▸ Exercise brief
Every line of the material is to be given again exactly.

========

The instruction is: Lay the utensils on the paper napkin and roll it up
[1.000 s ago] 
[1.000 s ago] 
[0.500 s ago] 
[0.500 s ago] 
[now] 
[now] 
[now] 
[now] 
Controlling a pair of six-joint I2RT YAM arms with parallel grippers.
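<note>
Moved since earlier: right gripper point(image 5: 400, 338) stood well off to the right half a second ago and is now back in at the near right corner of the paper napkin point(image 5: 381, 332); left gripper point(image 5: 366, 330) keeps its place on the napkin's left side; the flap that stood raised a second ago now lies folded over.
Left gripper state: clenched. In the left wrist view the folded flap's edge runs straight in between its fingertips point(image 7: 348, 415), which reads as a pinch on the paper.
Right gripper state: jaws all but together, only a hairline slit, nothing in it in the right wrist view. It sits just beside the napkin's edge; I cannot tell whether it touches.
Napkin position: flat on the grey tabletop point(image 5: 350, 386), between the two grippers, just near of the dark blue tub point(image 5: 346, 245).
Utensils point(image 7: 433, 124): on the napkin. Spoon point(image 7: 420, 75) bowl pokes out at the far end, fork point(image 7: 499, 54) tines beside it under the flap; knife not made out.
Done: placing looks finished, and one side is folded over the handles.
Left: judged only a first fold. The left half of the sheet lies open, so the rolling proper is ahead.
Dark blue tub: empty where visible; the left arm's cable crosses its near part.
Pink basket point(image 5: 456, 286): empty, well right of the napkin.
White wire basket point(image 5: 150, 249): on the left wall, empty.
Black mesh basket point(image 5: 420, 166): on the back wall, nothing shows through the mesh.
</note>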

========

▸ Response box
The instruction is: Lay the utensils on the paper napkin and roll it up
[1.000 s ago] 
[1.000 s ago] 
[0.500 s ago] 
[0.500 s ago] 
[now] 
[now] 
[now] 
[now] 
Controlling a pair of six-joint I2RT YAM arms with parallel grippers.
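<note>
Moved since earlier: right gripper point(image 5: 400, 338) stood well off to the right half a second ago and is now back in at the near right corner of the paper napkin point(image 5: 381, 332); left gripper point(image 5: 366, 330) keeps its place on the napkin's left side; the flap that stood raised a second ago now lies folded over.
Left gripper state: clenched. In the left wrist view the folded flap's edge runs straight in between its fingertips point(image 7: 348, 415), which reads as a pinch on the paper.
Right gripper state: jaws all but together, only a hairline slit, nothing in it in the right wrist view. It sits just beside the napkin's edge; I cannot tell whether it touches.
Napkin position: flat on the grey tabletop point(image 5: 350, 386), between the two grippers, just near of the dark blue tub point(image 5: 346, 245).
Utensils point(image 7: 433, 124): on the napkin. Spoon point(image 7: 420, 75) bowl pokes out at the far end, fork point(image 7: 499, 54) tines beside it under the flap; knife not made out.
Done: placing looks finished, and one side is folded over the handles.
Left: judged only a first fold. The left half of the sheet lies open, so the rolling proper is ahead.
Dark blue tub: empty where visible; the left arm's cable crosses its near part.
Pink basket point(image 5: 456, 286): empty, well right of the napkin.
White wire basket point(image 5: 150, 249): on the left wall, empty.
Black mesh basket point(image 5: 420, 166): on the back wall, nothing shows through the mesh.
</note>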

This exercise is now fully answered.